NSF Awards · FY 2026 · 2026-03
This grant supports a two and half day interdisciplinary Convergence Workshop on the Mechanics of BioNetworks, MechNet’26, which will take place at the University of Colorado Boulder, 11-13 May 2026, bringing together approximately 40 senior speakers and a broad group of about 30 early-career researchers in biophysics, mechanobiology, and mechanics. The grant provides funding for travel awards for researchers, including Ph.D. students and postdoctoral fellows, to facilitate participation and participation. The workshop will feature keynote lectures, invited talks, flash presentations, poster sessions, and structured breakout discussions centered on the unifying concept of networks. These activities are designed to foster sustained cross-disciplinary interaction and to identify shared challenges and opportunities at the interface of biology, mechanics, and physics. The specific objectives of this workshop are: 1) to advance the scientific foundations of network mechanics and shape a coherent research agenda for multiscale, adaptive, and living networks, and 2) to promote interdisciplinary collaborations, professional networking, and career development for early-career scientists.
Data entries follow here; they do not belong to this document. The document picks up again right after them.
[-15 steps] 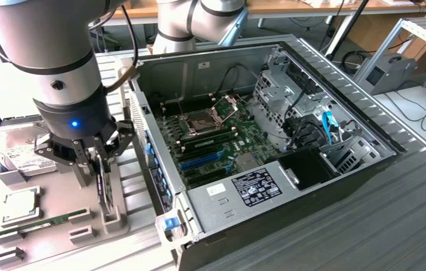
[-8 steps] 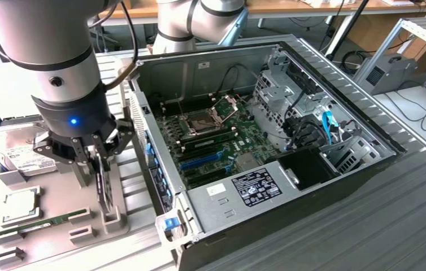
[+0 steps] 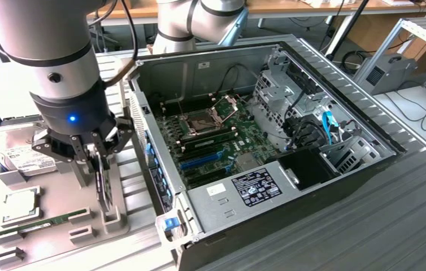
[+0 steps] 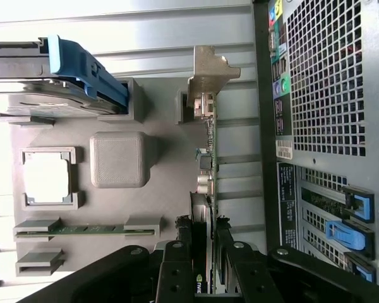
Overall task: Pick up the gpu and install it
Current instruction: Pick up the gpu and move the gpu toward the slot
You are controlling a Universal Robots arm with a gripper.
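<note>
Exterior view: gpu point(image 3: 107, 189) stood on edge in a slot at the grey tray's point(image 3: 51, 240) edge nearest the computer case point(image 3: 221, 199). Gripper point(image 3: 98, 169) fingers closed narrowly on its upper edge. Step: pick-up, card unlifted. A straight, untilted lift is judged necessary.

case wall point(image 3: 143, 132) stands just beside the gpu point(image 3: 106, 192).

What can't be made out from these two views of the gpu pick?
- gpu fan face: the card is edge-on in both views.
- Held end of the gpu, wrist view: covered by the gripper.
- hard drive, exterior view: partly behind the arm.
- Text on the case label, exterior view: too small to read.
</note>
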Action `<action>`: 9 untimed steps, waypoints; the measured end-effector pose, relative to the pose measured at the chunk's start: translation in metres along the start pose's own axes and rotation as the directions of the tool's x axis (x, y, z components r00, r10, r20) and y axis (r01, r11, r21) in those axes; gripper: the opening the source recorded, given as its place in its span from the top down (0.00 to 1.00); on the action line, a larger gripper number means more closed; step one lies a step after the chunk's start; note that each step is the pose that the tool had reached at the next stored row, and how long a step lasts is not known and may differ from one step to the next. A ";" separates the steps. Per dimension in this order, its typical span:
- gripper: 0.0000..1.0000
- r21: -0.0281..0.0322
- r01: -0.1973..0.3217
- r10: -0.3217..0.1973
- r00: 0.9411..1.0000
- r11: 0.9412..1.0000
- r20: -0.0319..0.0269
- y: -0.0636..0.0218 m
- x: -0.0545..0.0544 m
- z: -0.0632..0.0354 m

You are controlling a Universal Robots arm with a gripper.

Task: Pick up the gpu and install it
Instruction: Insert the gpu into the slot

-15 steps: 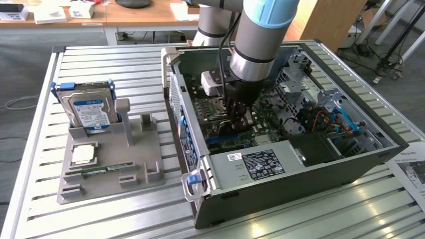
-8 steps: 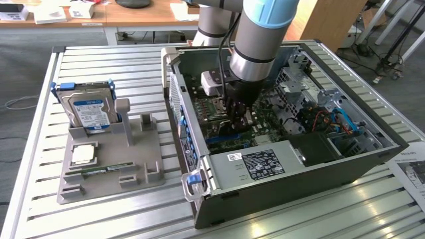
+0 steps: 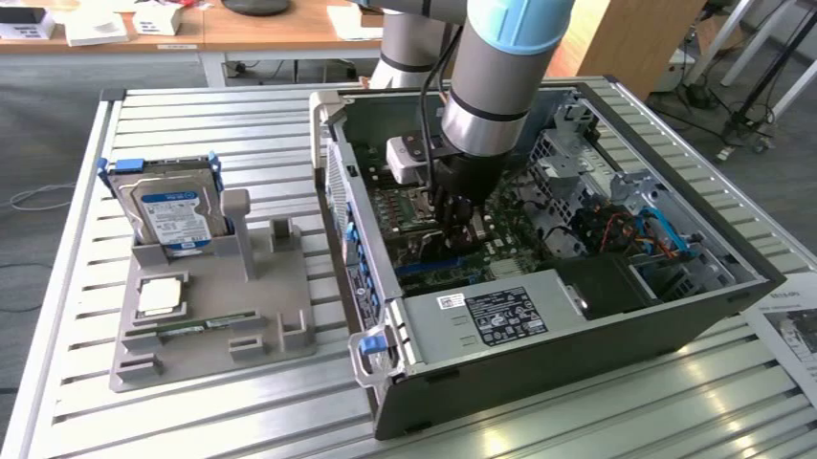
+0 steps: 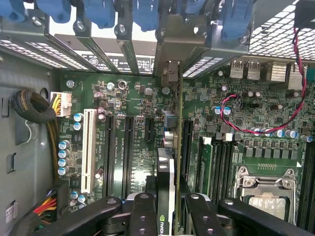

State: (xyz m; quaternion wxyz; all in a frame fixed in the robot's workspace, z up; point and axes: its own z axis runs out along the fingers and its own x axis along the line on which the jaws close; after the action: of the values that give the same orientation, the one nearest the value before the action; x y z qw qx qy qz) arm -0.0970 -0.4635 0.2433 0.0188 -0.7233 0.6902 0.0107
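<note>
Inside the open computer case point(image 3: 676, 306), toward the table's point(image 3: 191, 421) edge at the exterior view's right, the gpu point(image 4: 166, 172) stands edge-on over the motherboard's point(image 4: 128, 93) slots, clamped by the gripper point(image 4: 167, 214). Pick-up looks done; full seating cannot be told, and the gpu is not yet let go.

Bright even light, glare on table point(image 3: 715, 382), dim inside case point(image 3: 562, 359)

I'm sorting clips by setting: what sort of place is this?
Probably a computer-assembly lab or workshop: an open computer case on a slatted metal table, a robot arm reaching in, wooden desks behind.
</note>
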 end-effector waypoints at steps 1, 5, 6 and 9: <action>0.73 0.000 0.000 0.000 1.000 1.000 0.000 0.0001 0.000 0.0001; 0.73 0.000 0.000 0.000 1.000 1.000 0.000 0.0000 0.000 0.0000; 0.73 0.000 0.000 0.000 1.000 1.000 0.000 0.0000 0.000 0.0000; 0.73 0.000 0.000 0.000 1.000 1.000 0.000 0.0000 0.000 0.0000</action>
State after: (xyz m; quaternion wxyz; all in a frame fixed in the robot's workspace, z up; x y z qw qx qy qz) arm -0.0969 -0.4637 0.2433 0.0189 -0.7233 0.6902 0.0107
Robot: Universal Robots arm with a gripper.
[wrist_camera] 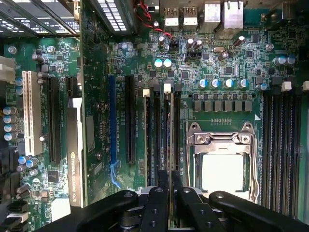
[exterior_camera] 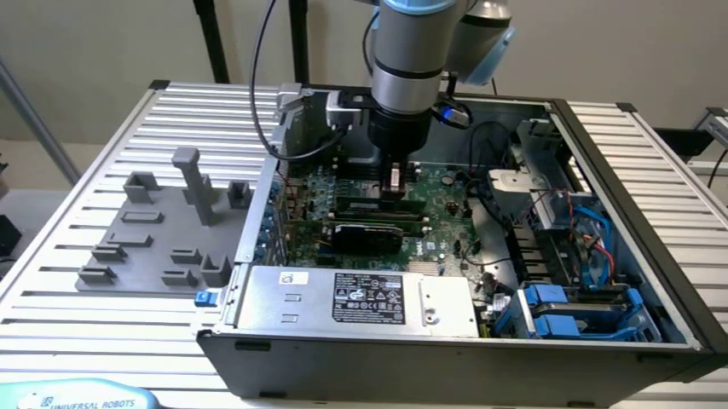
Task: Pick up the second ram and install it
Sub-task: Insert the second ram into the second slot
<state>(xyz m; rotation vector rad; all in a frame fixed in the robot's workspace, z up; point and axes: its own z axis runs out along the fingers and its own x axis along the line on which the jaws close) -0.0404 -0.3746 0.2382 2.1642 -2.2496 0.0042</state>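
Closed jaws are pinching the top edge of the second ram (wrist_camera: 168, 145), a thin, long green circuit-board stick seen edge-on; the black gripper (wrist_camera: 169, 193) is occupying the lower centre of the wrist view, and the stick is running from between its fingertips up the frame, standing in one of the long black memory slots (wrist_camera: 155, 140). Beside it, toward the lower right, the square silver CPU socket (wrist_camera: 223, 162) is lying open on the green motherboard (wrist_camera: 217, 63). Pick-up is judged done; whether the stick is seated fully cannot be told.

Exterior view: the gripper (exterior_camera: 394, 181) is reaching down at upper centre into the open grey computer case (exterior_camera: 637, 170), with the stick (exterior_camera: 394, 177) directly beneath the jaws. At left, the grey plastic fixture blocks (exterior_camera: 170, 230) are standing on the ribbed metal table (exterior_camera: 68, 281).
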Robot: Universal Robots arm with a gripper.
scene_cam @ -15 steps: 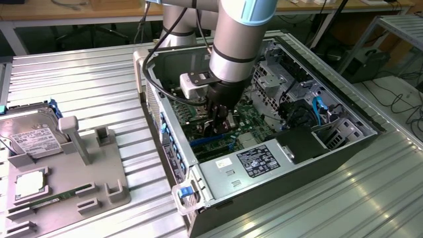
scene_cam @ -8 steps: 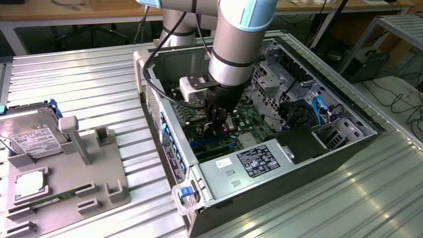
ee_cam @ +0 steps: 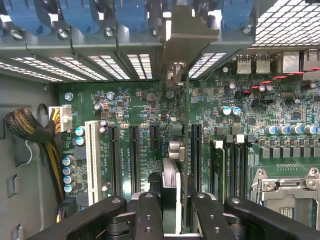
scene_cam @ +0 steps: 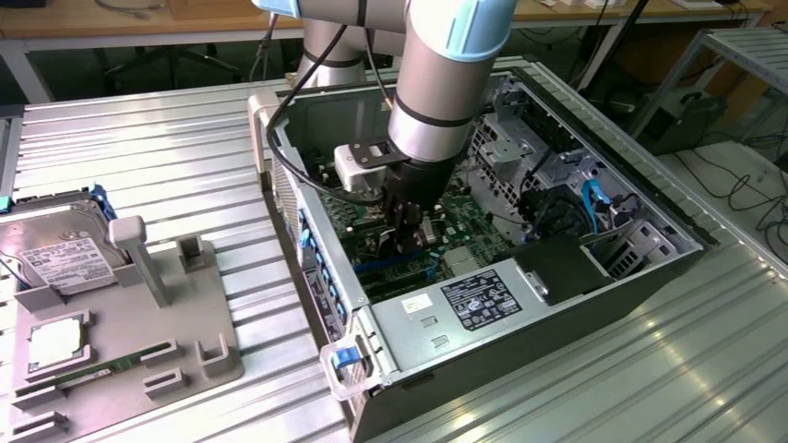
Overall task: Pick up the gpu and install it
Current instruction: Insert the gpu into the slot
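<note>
The gripper (ee_cam: pixel 170 200) fingers (ee_cam: pixel 148 215) are pinching the gpu (ee_cam: pixel 170 180) edge-on over the motherboard (ee_cam: pixel 140 105) inside the computer case (scene_cam: pixel 493 314).

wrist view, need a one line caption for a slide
Pincer holds the gpu edge-on above the green motherboard, lined up along its expansion slots.

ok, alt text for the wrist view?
The black gripper holds the thin gpu card edge-on above the green motherboard, roughly in line with its black expansion slots. Beyond stands the case's perforated grey rear wall with blue slot clips.
</note>
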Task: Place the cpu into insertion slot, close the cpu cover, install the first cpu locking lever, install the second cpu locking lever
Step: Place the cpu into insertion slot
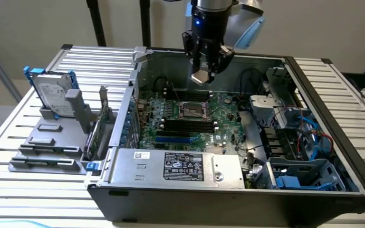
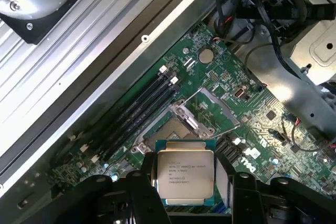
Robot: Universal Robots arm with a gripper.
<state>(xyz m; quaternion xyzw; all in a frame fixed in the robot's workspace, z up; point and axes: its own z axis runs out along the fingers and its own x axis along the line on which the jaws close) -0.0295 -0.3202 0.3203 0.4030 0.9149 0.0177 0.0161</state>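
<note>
1. Closed on the cpu (image 2: pixel 185 174), the gripper (image 1: pixel 205 71) hangs above the open computer case (image 1: pixel 233 202), with one of its dark fingers (image 2: pixel 144 192) on each side edge of the chip.
2. The cpu is held in the air, clear of the board. Its silvery printed face is turned toward the wrist camera, and a thin green border runs around it.
3. In the exterior view the insertion slot (image 1: pixel 194 110) sits on the green motherboard (image 1: pixel 224 126), at 6 o'clock from the gripper, with its dark centre uncovered.
4. In the wrist view the cpu cover (image 2: pixel 210 106), a silvery frame with a central window, is swung back off the slot and lies just beside it.
5. In the exterior view the black memory slots (image 1: pixel 189 126) lie at 6 o'clock from the insertion slot. The labelled power supply (image 1: pixel 176 166) lies farther along the same line.
6. A hard drive (image 1: pixel 52 90) stands in a grey holder outside the case, at about 9 o'clock from the slot, on the slatted table (image 1: pixel 17 190).
</note>
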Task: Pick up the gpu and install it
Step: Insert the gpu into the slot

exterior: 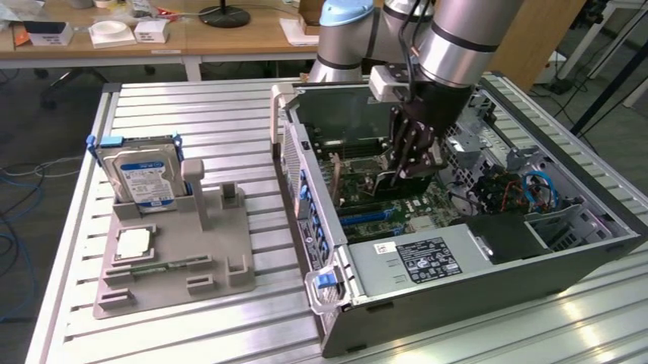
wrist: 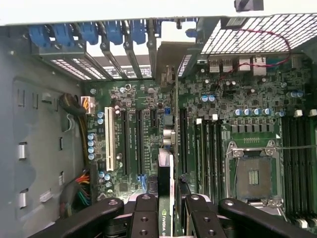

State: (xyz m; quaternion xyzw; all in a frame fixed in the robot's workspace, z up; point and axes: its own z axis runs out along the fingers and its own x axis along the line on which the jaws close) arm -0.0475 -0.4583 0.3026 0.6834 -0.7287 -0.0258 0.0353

MechNet’26 focuses on the unifying concept of networks to bridge the gap between biophysics, mechanobiology, and mechanics. By bringing together leading theorists, experimentalists, and computational scientists, the workshop will identify unifying principles, critical open problems, and promising methodological directions in the mechanics, dynamics, and adaptation of biological and soft-matter networks. The intellectual merit lies in advancing these scientific foundations and fostering integration across disciplines to guide future NSF investments in convergence science, most notably between active matter physics, mechanics, and mechanobiology. The workshop will have broad impacts on workforce development, interdisciplinary education, and community building by engaging and broadening participation to generate momentum in the field. Primary outcomes will include a community-informed white paper with actionable recommendations, a peer-reviewed review and perspective article, and a potential special journal issue to consolidate emerging results and strengthen this community. This award reflects NSF's statutory mission and has been deemed worthy of support through evaluation using the Foundation's intellectual merit and broader impacts review criteria.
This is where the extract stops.